> **DESCRIPTION OF THE TASK**
Return nothing but the lines from the one with "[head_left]" through the one with "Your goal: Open" in the data below, word for word and without pictures.

> **COLLECTED DATA**

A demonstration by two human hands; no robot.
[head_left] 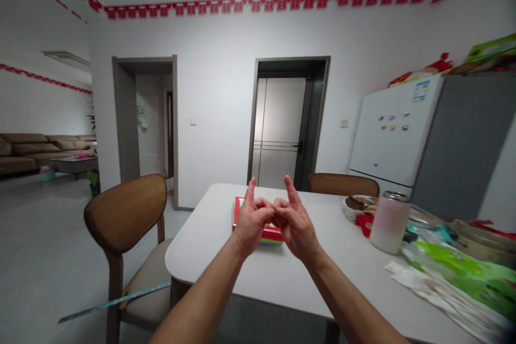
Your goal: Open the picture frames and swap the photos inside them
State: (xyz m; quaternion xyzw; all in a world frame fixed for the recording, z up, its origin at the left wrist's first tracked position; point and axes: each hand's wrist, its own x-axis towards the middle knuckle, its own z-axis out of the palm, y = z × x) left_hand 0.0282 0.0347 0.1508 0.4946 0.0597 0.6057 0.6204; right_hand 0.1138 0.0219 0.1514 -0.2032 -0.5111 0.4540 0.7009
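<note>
My left hand [253, 220] and my right hand [295, 221] are raised over the table, meeting at their bent fingers and thumbs. On each hand one finger points up while the others are curled in. I see no object in either one. Behind and below them lies a small stack of books or flat boxes [272, 235] with a red cover and green lower edges. The hands hide most of its top.
The white table [209, 226] carries a pink-and-white tumbler [390, 223], a green plastic packet [451, 260], white tissues [427, 285] and other clutter on the right. A brown chair [127, 215] with a patterned strip [116, 301] stands left, another chair [344, 184] behind. A fridge [393, 129] stands at right.
</note>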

> **WRITTEN ANSWER**
[head_left] 
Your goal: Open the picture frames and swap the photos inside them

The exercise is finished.